▶ [Required action]
In the records below, find the line that contains "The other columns" and the line that contains "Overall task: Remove", then retype exactly those two lines and every line between them.

===

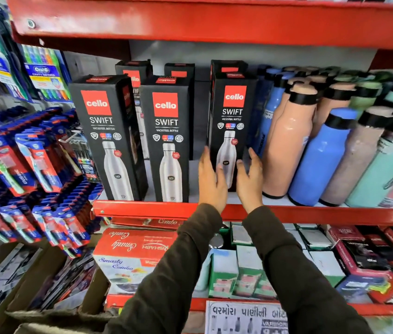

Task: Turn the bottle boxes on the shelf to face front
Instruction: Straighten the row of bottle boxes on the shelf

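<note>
Three tall black bottle boxes with red logo squares stand in the front row of the red shelf (142, 209). The left box (105, 138) is turned slightly, showing its side. The middle box (167, 138) faces front. The right box (232, 121) faces front and sits a little further back. My left hand (211, 179) presses its lower left edge and my right hand (251, 177) its lower right edge, fingers spread around it. More black boxes (178, 71) stand behind in a second row, mostly hidden.
Loose bottles in peach (287, 141), blue (320, 160) and mint stand close against the right box's right side. Toothbrush packs (29, 160) hang at the left. The shelf below holds red combo boxes (133, 244) and small green and white boxes.
</note>
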Motion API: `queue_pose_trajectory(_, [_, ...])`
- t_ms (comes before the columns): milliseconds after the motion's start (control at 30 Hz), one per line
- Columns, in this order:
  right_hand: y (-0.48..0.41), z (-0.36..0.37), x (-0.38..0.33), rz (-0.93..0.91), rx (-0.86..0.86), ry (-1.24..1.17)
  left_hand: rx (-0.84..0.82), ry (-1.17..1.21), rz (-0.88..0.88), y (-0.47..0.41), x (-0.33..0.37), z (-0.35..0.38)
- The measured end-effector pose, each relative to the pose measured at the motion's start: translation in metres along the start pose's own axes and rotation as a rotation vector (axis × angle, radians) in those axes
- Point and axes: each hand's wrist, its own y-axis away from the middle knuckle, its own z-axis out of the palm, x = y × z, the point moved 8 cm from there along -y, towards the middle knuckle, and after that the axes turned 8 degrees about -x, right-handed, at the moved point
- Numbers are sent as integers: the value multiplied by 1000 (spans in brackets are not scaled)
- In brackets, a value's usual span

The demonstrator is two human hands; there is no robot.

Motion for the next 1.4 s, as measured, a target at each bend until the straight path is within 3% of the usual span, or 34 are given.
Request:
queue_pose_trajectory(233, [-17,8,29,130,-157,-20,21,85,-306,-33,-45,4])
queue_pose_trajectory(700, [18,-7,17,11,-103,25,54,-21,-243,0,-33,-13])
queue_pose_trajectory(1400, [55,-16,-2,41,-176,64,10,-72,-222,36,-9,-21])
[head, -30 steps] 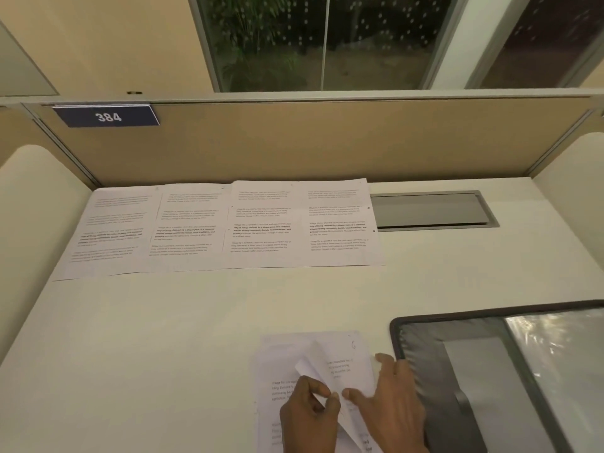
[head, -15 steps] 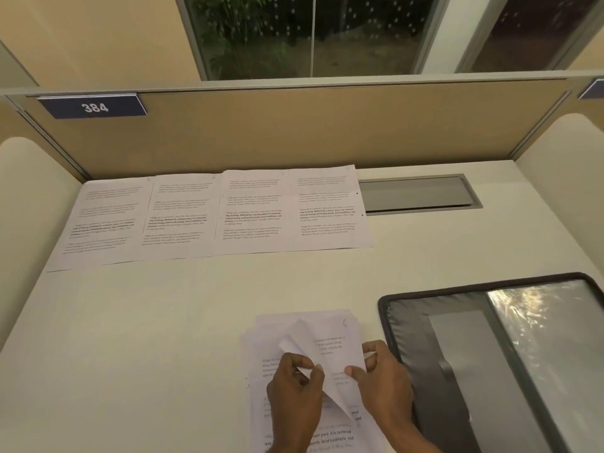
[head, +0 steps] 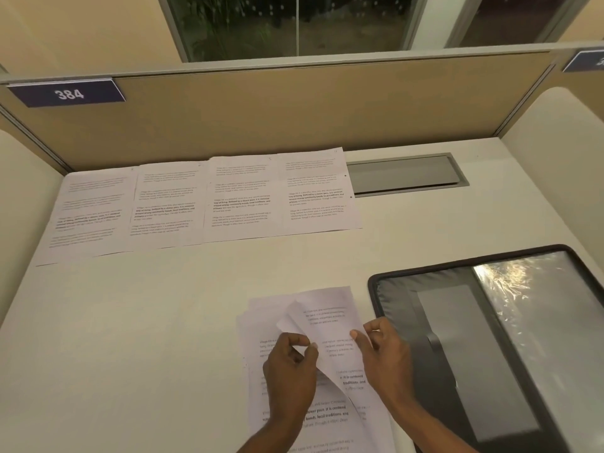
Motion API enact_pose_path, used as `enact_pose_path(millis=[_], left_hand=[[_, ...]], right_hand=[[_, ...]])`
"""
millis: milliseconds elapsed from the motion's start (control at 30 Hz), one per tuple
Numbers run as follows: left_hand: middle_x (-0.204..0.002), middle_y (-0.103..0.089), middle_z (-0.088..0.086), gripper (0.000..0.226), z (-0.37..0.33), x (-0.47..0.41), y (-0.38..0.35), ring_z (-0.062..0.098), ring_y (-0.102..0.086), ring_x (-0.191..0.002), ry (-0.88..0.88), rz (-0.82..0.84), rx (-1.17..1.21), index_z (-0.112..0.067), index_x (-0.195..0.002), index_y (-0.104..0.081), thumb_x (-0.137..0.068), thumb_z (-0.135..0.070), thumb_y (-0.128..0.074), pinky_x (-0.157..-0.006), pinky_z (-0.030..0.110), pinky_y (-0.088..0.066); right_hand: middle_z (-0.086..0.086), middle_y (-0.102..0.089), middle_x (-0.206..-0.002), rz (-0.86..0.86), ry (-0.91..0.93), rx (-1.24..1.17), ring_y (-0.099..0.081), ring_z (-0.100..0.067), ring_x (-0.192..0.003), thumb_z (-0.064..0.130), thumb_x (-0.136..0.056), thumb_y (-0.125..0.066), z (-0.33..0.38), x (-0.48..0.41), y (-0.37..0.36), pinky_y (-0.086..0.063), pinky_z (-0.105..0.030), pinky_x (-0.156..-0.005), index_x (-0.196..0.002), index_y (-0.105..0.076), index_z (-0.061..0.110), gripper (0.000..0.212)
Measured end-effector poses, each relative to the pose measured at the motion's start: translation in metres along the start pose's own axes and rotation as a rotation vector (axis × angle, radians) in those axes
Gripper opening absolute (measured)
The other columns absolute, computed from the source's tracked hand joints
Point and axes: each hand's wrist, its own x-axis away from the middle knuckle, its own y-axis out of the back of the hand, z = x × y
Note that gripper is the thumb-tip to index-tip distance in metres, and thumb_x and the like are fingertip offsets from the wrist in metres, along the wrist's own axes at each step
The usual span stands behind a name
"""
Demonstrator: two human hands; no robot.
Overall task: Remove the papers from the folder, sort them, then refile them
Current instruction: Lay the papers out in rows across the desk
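A small stack of printed papers lies on the white desk near its front edge. My left hand pinches the curled-up left edge of the top sheet. My right hand pinches the same sheet's right edge, thumb on the paper. An open black folder with a shiny clear sleeve lies flat just right of the stack. Several printed sheets lie side by side in a row along the back of the desk.
A tan partition with a blue plate reading 384 closes the back of the desk. A grey cable hatch is set into the desk right of the row of sheets. White side panels stand at both sides.
The top sheet's left edge has lifted and curled further. My right hand has gone from lying flat on the stack to pinching the sheet's right edge. The camera view has tilted down.
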Motion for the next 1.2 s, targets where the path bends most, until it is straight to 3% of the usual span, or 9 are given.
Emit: enact_pose_path(millis=[200, 300, 433, 700, 800, 933, 1033, 1133, 1200], left_hand=[[-0.068, -0.070, 0.001, 0.012, -0.001, 0.001, -0.002, 0.015, -0.068, -0.063, 0.008, 0.006, 0.008, -0.030, -0.087, -0.069, -0.092, -0.025, -0.079, -0.060, 0.030, -0.055], [-0.067, -0.070, 0.000, 0.012, -0.003, 0.002, -0.003, 0.014, -0.067, -0.061, -0.008, 0.011, -0.001, -0.029, -0.087, -0.069, -0.091, -0.023, -0.078, -0.059, 0.026, -0.053], [-0.072, -0.071, -0.007, 0.014, -0.008, 0.006, -0.005, 0.011, -0.068, -0.064, -0.043, 0.024, -0.032, -0.027, -0.086, -0.068, -0.090, -0.017, -0.076, -0.056, 0.018, -0.050], [-0.065, -0.070, -0.004, 0.015, -0.017, 0.011, -0.009, 0.011, -0.065, -0.058, -0.104, 0.045, -0.047, -0.027, -0.086, -0.067, -0.090, -0.017, -0.077, -0.059, 0.016, -0.048], [-0.063, -0.070, -0.009, 0.020, -0.022, 0.013, -0.010, 0.008, -0.066, -0.059, -0.101, 0.030, 0.000, -0.026, -0.084, -0.068, -0.092, -0.040, -0.079, -0.060, 0.015, -0.047], [-0.065, -0.071, -0.013, 0.030, -0.023, 0.012, -0.013, 0.006, -0.068, -0.062, -0.092, 0.004, -0.057, -0.031, -0.085, -0.067, -0.084, -0.056, -0.084, -0.060, 0.016, -0.050], [-0.073, -0.071, -0.024, 0.016, -0.019, 0.009, -0.013, 0.001, -0.068, -0.070, -0.101, -0.008, -0.121, -0.033, -0.085, -0.067, -0.090, -0.036, -0.082, -0.060, 0.015, -0.050], [-0.072, -0.070, -0.020, 0.014, -0.017, 0.007, -0.011, 0.002, -0.067, -0.069, -0.062, -0.015, -0.139, -0.031, -0.082, -0.067, -0.092, -0.026, -0.076, -0.060, 0.022, -0.053], [-0.071, -0.071, -0.019, 0.013, -0.017, 0.006, -0.010, 0.001, -0.066, -0.067, -0.042, -0.015, -0.113, -0.030, -0.081, -0.067, -0.091, -0.025, -0.075, -0.060, 0.025, -0.052]], right_hand=[[0.020, -0.075, -0.095, 0.111, 0.181, -0.188, -0.073, -0.010, -0.088, 0.027, -0.091, -0.083, 0.005, 0.013, -0.001, -0.062, -0.034, -0.069, -0.097, -0.075, 0.036, 0.014], [0.020, -0.069, -0.102, 0.161, 0.214, -0.157, -0.071, -0.006, -0.094, 0.043, -0.088, -0.082, 0.002, 0.019, -0.006, -0.061, -0.027, -0.071, -0.108, -0.078, 0.029, 0.026], [0.020, -0.058, -0.105, 0.201, 0.266, 0.012, -0.065, -0.003, -0.089, 0.074, -0.092, -0.056, 0.005, 0.028, -0.009, -0.055, -0.014, -0.066, -0.119, -0.070, 0.032, 0.052], [0.015, -0.048, -0.108, 0.208, 0.407, 0.309, -0.054, -0.008, -0.086, 0.076, -0.100, -0.010, -0.002, 0.034, -0.022, -0.052, -0.017, -0.068, -0.123, -0.062, 0.032, 0.072], [0.020, -0.044, -0.102, 0.220, 0.385, 0.236, -0.054, -0.008, -0.085, 0.077, -0.100, -0.015, -0.002, 0.034, -0.021, -0.053, -0.019, -0.069, -0.116, -0.054, 0.038, 0.058], [0.012, -0.050, -0.106, 0.195, 0.522, 0.269, -0.052, -0.007, -0.087, 0.050, -0.107, -0.036, 0.003, 0.035, -0.018, -0.045, -0.015, -0.062, -0.129, -0.052, 0.033, 0.032], [0.010, -0.053, -0.116, 0.230, 0.547, 0.299, -0.054, -0.006, -0.097, 0.060, -0.105, -0.038, 0.001, 0.035, -0.016, -0.051, -0.014, -0.069, -0.137, -0.057, 0.031, 0.047], [0.019, -0.047, -0.124, 0.309, 0.445, 0.155, -0.053, 0.000, -0.110, 0.084, -0.092, -0.038, -0.002, 0.035, -0.009, -0.056, -0.017, -0.088, -0.141, -0.059, 0.033, 0.073], [0.023, -0.046, -0.126, 0.326, 0.399, 0.050, -0.053, 0.001, -0.117, 0.083, -0.091, -0.046, -0.002, 0.032, -0.001, -0.055, -0.019, -0.092, -0.142, -0.060, 0.031, 0.074]])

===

▶ [Exercise solution]
The other columns absolute, computed from the source's tracked hand joints
Point and axes: each hand's wrist, its own x-axis away from the middle knuckle, its own y-axis out of the back of the hand, z = x × y
Note that gripper is the thumb-tip to index-tip distance in metres, and thumb_x and the like are fingertip offsets from the wrist in metres, along the wrist's own axes at each step
The usual span stands behind a name
"""
Demonstrator: two human hands; no robot.
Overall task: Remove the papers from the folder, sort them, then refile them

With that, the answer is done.